2. Carry out serious pragmatic dialogue and negotiation based on mutual respect. Collaborate in selected areas of common concern, such as climate change, cybersecurity and pandemic control. And take confidence-building steps through cooperation, paving way for rebuilding strategic mutual trust.
3. Mutual respect means first that both countries see the other side without prejudice. They respect the other’s development paths, political, economic and cultural choices and institutional arrangements, and respect each other’s core interests, national dignity and development rights. Disagreements are nothing unusual, and the crux is to discuss solutions on equal footing.
4. China and India should both proceed from the basic judgment that says development opportunities do not constitute threats. They should correctly analyze each other’s purposes with a positive, open and inclusive mindset, and respect and take care of each other’s core interests and significant concerns.
5. China, the U.S. and India should all see competition from an objective, pragmatic perspective. Competition is undeniable between China and the U.S. and between China and India: It’s the normal state of international relations. The key is that in bilateral ties they should strive to guarantee that such competitive relations are benign, not malicious. Benign competition is good for all parties, as well as the world’s development and progress. Malicious competition by contrast will only result in mutual harm and damage the interests of the international community. Cooperation is indispensable between major countries like China and the U.S., and both parties should work hard to prevent the zero-sum game scenario.
Finally, no matter how China-U.S. relations deteriorate, it is always necessary to enhance dialogue and timely communication. Since the Biden inauguration, the two countries’ leaders have talked over the phone, fittingly on Chinese New Year’s Eve. Then a high-level meeting was held in Alaska, followed by talks between trade representatives. All these are good things to do. Only when the two sides correctly understand each other’s needs and intentions can they avoid confrontation and remain open to opportunities for collaboration.

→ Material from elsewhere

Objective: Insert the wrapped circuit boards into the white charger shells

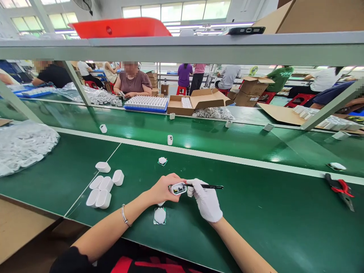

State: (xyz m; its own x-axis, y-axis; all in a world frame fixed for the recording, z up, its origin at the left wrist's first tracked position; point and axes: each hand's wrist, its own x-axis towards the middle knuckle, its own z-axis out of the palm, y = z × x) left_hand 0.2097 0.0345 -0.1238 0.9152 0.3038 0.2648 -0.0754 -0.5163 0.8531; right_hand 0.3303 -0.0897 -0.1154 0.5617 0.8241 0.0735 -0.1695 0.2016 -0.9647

The same is true in China-India relations. Because of the dual impacts of the political environment and the pandemic, bilateral exchanges from governmental to nongovernmental, from economic and trade to people-to-people, have been severely frustrated, and so an imperative exists for restoring dialogue and communication. Considering that border spats may fuse nationalist feelings at any time in both countries, both governments should adhere to the bottom line of “no derailment, no confrontation, no loss of control,” and position border disputes properly in the bilateral relationship instead of considering the matter as the whole picture. This will create a political environment conducive to restoring communication and dialogue.
Only inclusiveness can facilitate coexistence. Only when countries collaborate can they win together. Only openness can promote development. And prosperity is likely only in peace. Only with real mutual respect and closer engagement and communication can the China-U.S. and China-India relationships ease and improve, and their development proceed steadily and far.